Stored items
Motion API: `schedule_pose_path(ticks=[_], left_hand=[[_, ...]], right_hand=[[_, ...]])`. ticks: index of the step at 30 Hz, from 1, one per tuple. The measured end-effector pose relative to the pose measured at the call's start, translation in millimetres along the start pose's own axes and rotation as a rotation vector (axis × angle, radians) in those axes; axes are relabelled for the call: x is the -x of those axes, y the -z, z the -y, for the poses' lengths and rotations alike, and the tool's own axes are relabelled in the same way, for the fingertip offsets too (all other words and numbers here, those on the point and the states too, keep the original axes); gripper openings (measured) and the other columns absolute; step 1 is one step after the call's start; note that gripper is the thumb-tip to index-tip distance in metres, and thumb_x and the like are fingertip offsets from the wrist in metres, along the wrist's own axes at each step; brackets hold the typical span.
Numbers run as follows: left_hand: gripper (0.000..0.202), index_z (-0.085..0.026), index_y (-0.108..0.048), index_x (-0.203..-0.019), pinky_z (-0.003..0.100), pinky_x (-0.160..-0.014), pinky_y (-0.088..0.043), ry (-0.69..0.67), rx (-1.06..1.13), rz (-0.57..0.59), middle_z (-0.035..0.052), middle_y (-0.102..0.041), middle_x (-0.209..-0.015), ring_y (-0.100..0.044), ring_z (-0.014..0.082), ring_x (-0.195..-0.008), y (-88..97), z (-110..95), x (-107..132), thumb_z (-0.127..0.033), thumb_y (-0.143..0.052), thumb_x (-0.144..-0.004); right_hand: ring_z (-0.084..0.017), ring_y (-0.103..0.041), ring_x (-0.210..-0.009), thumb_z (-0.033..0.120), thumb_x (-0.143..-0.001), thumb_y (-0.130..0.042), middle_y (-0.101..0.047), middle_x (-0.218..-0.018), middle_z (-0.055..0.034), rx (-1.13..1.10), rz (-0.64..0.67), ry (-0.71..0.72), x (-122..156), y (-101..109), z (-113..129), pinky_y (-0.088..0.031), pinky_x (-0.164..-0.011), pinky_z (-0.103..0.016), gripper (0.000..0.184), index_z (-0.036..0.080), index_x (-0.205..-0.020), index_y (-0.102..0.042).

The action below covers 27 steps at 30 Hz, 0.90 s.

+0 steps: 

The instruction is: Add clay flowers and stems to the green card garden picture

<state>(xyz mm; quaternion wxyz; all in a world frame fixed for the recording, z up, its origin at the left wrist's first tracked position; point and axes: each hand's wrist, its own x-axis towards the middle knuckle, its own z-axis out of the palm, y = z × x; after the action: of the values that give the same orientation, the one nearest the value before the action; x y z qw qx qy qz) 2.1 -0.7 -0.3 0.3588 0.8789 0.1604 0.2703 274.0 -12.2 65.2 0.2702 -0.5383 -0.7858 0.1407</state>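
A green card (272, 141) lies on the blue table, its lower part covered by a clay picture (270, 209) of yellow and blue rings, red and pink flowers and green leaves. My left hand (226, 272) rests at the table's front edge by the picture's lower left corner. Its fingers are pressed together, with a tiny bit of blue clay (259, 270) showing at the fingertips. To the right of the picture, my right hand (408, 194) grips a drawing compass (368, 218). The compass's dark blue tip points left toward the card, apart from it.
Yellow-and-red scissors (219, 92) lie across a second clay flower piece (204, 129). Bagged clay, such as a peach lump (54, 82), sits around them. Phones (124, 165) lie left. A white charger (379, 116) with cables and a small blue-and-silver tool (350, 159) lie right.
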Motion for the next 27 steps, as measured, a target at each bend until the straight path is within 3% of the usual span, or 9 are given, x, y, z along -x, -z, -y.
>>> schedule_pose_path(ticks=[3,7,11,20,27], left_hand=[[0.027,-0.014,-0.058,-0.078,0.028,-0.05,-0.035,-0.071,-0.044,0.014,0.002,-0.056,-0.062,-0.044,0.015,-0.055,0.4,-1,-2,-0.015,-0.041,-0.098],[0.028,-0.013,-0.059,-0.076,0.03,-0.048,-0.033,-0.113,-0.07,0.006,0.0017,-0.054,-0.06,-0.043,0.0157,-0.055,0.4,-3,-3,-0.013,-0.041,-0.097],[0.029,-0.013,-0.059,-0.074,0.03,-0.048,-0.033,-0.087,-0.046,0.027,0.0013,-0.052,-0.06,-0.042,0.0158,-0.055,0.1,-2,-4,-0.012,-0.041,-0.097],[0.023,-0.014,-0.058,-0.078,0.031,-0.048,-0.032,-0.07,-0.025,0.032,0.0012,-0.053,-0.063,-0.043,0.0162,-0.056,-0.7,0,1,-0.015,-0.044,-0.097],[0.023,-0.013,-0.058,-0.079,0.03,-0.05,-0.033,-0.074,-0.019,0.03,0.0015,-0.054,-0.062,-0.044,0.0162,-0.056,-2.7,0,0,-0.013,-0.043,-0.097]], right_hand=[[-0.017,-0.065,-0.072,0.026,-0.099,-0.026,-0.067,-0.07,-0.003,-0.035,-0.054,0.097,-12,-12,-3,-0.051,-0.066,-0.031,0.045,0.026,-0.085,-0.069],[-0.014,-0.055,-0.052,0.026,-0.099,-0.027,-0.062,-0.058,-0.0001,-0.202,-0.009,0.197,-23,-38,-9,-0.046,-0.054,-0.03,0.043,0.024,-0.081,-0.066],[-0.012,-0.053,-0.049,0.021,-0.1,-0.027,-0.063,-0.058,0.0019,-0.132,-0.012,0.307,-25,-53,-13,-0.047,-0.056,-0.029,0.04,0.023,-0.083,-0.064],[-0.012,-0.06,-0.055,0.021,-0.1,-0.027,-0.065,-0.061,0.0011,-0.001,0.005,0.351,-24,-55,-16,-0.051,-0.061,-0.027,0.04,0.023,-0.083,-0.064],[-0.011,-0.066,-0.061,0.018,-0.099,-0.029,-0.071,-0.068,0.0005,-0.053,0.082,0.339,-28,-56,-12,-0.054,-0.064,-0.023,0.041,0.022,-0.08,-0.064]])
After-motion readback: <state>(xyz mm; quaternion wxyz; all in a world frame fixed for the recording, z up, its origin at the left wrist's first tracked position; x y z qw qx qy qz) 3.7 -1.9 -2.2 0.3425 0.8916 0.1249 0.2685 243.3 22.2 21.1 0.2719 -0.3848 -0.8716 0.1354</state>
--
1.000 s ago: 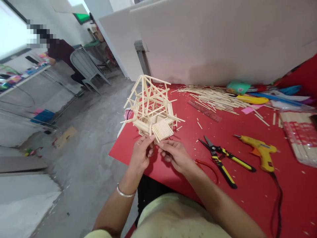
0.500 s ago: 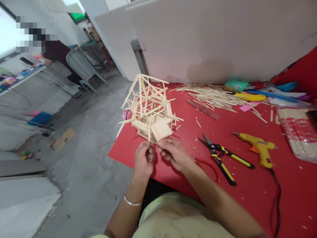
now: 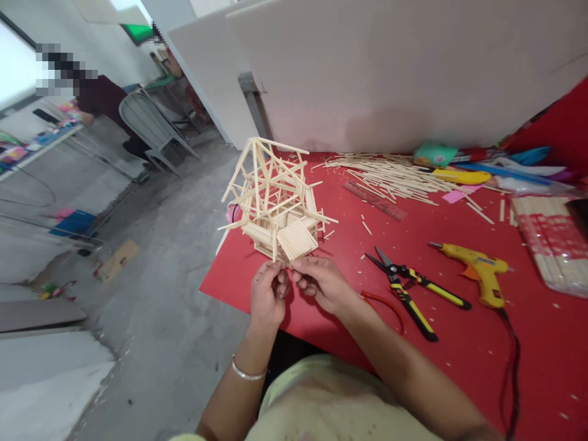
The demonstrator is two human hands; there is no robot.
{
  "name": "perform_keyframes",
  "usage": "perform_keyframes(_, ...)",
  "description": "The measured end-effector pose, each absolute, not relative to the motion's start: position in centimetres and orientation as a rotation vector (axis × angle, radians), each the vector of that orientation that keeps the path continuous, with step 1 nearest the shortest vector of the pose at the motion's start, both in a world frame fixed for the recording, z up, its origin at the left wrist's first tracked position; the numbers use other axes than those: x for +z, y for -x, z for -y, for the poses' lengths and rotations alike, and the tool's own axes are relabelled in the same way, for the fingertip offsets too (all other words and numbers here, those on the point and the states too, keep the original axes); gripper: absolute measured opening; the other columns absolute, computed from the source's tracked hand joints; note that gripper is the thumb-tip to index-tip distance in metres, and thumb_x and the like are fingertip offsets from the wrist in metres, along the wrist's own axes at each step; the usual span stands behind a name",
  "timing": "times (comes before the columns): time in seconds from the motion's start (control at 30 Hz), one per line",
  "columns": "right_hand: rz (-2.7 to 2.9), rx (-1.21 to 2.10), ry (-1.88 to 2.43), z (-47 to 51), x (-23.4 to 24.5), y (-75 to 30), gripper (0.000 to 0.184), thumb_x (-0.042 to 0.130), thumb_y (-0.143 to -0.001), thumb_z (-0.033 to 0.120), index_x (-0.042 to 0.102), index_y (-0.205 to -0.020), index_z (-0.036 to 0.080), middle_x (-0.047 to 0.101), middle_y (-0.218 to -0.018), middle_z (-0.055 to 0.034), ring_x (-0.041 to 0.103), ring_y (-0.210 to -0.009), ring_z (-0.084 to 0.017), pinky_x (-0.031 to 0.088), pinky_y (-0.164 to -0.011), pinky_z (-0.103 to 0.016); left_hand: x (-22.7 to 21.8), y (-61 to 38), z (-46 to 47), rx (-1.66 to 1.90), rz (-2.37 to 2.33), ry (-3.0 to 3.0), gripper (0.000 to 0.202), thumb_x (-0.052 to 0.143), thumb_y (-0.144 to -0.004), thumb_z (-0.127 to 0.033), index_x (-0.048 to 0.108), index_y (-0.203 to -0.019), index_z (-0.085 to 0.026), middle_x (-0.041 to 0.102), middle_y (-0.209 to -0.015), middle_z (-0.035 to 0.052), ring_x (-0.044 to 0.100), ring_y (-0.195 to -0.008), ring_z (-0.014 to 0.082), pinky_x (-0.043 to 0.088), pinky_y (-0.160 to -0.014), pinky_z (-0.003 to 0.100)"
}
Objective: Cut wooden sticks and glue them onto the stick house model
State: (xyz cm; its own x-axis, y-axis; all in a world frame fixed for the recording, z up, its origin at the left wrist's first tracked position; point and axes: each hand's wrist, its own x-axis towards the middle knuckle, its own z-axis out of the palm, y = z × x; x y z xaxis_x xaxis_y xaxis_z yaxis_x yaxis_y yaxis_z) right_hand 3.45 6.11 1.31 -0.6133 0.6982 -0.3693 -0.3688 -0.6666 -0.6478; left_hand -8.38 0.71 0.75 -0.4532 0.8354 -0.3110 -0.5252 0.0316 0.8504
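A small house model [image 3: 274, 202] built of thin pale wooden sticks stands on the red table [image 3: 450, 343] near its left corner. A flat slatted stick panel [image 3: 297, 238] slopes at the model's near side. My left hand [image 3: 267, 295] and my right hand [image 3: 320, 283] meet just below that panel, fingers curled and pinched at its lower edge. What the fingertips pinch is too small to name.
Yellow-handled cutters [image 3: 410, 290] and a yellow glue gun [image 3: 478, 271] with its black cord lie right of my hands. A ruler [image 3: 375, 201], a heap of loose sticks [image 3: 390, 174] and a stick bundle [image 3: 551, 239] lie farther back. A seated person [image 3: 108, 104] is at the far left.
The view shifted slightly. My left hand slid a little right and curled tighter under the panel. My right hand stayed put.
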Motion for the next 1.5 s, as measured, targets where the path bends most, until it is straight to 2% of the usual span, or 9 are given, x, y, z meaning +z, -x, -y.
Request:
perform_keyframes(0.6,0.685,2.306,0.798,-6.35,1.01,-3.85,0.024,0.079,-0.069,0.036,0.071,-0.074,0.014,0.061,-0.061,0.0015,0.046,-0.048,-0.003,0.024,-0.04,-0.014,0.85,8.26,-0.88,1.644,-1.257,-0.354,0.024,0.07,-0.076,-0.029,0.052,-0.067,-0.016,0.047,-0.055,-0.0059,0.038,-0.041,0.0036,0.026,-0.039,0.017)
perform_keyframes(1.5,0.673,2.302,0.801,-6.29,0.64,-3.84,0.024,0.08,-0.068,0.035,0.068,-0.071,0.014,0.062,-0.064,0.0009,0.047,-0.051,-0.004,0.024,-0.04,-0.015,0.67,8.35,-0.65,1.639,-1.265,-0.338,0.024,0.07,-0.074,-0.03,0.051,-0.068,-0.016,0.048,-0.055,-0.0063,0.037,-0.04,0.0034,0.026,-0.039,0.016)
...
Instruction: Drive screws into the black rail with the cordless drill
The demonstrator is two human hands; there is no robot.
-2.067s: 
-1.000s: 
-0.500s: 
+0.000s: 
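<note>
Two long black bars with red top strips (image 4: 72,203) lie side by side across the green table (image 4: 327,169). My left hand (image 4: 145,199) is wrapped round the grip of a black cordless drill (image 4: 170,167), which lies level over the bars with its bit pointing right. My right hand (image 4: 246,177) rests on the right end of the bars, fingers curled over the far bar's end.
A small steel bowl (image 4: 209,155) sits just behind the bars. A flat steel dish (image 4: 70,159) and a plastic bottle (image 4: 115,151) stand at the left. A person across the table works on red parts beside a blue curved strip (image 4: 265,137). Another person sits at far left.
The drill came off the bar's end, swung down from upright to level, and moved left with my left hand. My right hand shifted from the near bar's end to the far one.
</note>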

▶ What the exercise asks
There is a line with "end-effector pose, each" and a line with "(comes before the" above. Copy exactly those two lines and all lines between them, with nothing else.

▶ Task response
  "description": "The measured end-effector pose, each absolute, not relative to the motion's start: position in centimetres and orientation as a rotation vector (axis × angle, radians), each the vector of that orientation that keeps the path continuous, with step 1 nearest the shortest vector of the pose at the motion's start, both in a world frame fixed for the recording, z up, its origin at the left wrist's first tracked position; the numbers use other axes than those: x for +z, y for -x, z for -y, for the poses' lengths and rotations alike, and the tool's own axes are relabelled in the same way, for the fingertip offsets too (all other words and numbers here, those on the point and the states too, keep the original axes); gripper: absolute measured opening; the other columns absolute, computed from the source's tracked hand joints; note that gripper is the thumb-tip to index-tip distance in metres, and thumb_x and the like are fingertip offsets from the wrist in metres, along the wrist's own axes at each step; the usual span stands behind a name",
  "timing": "times (comes before the columns): time in seconds from the motion's start (control at 30 Hz), one per line",

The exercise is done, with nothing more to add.